• HOW TO COMPLETE THIS TASK
Please copy each line below that contains the string "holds".

• DATASET SECTION
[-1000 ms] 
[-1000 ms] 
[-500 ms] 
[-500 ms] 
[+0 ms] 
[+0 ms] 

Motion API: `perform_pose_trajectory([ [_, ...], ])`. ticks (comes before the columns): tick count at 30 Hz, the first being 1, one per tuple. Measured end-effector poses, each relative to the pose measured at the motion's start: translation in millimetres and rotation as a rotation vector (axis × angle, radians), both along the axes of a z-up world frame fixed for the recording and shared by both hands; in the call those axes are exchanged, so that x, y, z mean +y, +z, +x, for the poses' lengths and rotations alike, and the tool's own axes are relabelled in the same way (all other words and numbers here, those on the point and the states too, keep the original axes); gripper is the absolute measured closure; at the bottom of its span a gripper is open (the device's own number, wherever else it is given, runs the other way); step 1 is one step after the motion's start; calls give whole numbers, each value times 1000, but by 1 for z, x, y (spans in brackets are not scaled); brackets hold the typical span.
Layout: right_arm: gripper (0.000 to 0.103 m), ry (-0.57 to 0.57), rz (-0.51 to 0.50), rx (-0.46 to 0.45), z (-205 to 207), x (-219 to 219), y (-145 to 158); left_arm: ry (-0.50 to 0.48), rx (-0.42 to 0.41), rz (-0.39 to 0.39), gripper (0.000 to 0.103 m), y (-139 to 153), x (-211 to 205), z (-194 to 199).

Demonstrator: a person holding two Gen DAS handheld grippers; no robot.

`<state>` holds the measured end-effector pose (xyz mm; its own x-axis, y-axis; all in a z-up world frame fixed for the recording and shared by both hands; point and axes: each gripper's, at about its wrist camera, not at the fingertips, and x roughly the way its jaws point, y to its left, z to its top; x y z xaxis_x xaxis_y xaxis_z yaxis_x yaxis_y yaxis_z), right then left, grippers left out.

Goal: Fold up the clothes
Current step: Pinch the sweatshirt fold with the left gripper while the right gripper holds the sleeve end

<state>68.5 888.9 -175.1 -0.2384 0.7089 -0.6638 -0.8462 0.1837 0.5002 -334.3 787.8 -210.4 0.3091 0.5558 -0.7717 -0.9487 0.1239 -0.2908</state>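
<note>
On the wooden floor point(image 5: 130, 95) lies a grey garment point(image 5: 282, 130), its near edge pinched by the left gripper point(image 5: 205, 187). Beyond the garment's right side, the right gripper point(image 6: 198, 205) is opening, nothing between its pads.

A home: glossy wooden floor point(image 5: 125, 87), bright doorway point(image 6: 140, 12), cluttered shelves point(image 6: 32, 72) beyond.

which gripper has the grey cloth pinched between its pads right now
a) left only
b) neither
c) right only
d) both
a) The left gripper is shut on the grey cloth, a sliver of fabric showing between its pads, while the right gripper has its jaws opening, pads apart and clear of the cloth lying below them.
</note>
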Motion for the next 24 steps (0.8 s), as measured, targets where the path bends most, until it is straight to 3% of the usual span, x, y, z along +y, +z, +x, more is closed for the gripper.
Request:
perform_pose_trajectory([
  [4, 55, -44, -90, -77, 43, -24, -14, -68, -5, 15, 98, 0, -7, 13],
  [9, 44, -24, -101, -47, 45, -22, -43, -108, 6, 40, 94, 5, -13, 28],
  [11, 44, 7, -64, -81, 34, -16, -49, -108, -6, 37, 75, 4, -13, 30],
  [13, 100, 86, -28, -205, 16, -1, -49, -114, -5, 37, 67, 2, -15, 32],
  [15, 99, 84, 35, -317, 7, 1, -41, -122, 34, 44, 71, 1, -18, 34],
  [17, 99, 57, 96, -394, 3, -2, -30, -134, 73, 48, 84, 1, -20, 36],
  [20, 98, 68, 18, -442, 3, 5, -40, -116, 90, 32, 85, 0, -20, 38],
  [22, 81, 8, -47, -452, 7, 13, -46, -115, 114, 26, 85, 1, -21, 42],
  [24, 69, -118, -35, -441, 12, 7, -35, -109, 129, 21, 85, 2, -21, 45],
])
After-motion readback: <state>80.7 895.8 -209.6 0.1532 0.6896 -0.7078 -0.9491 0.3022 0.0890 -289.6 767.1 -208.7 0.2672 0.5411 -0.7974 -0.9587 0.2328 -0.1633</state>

• SOLVED EXERCISE
`<state>` holds the measured end-effector pose (xyz mm; its own x-axis, y-axis; all in a z-up world frame fixed for the recording and shared by both hands; point and axes: each gripper's, at about its wrist camera, not at the fingertips, and x roughly the way its jaws point, y to its left, z to its top; x y z xaxis_x xaxis_y xaxis_z yaxis_x yaxis_y yaxis_z), right then left, grippers left out.
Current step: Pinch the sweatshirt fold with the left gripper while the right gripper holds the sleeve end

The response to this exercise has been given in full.